(Aim of the task):
Take the line that contains "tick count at" as the first line and the last line of the records as the end. Please set down everything in that range exactly.

(Records shown):
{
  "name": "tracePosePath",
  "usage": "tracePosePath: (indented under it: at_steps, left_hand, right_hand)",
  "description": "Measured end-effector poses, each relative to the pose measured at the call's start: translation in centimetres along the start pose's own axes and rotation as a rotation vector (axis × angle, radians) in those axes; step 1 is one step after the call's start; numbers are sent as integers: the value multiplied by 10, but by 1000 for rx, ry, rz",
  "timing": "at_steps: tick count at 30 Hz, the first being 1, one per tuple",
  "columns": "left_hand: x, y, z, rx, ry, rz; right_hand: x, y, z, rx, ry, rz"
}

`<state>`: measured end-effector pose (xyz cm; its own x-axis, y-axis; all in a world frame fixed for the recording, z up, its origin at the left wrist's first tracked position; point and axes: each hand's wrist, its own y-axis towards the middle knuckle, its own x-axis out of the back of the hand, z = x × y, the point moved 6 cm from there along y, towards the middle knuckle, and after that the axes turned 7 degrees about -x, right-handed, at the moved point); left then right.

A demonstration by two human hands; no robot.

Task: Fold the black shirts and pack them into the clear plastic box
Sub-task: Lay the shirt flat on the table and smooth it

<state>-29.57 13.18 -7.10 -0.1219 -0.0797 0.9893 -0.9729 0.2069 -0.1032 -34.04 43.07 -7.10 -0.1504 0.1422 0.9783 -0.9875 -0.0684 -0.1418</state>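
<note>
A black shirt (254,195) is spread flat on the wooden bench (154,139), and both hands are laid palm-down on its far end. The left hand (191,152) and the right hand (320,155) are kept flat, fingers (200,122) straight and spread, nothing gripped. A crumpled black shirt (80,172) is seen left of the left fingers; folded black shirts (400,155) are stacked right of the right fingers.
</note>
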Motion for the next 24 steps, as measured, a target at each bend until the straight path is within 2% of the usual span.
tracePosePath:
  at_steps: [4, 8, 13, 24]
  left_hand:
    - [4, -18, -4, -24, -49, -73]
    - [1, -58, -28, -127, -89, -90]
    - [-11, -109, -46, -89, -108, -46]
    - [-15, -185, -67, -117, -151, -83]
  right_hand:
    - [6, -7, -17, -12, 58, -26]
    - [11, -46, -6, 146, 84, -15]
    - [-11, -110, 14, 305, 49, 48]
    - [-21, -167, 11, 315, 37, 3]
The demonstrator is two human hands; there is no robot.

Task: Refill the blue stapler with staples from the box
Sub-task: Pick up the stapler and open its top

(Reply):
  "timing": "at_steps: tick count at 30 Hz, the first being 1, one per tuple",
  "columns": "left_hand: x, y, z, rx, ry, rz; right_hand: x, y, z, rx, ry, rz"
}

`<state>`: measured end-effector pose (xyz cm; its own x-axis, y-axis; all in a world frame fixed for the recording, z up, its origin at the left wrist's first tracked position; point and axes: each hand's wrist, its own y-axis towards the middle knuckle, its own x-axis out of the back of the hand, z = x × y, the point moved 6 cm from there along y, towards the middle knuckle, and after that the axes turned 7 degrees about -x, right-handed, at the moved point); left then right.

A demonstration by two human hands; no robot.

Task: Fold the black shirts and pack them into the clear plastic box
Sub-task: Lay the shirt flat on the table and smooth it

<state>-29.57 13.18 -7.10 -0.1219 -0.0797 0.9893 -0.9729 0.2069 -0.1032 -34.04 43.07 -7.10 -0.1504 0.1422 0.9783 -0.9875 -0.0684 -0.1418</state>
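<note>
A black shirt (254,195) is spread flat on the wooden bench (154,139), and both hands are laid palm-down on its far end. The left hand (191,152) and the right hand (320,155) are kept flat, fingers (200,122) straight and spread, nothing gripped. A crumpled black shirt (80,172) is seen left of the left fingers; folded black shirts (400,155) are stacked right of the right fingers.
</note>
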Motion for the next 24 steps, as measured, a target at each bend until the straight path is within 2% of the usual span.
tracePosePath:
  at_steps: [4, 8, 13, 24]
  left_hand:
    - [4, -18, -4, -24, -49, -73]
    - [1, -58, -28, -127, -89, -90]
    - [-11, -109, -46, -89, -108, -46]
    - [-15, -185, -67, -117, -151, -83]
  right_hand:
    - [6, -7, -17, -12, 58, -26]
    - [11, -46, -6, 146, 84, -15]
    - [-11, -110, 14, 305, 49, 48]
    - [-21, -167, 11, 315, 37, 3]
The demonstrator is two human hands; there is no robot.

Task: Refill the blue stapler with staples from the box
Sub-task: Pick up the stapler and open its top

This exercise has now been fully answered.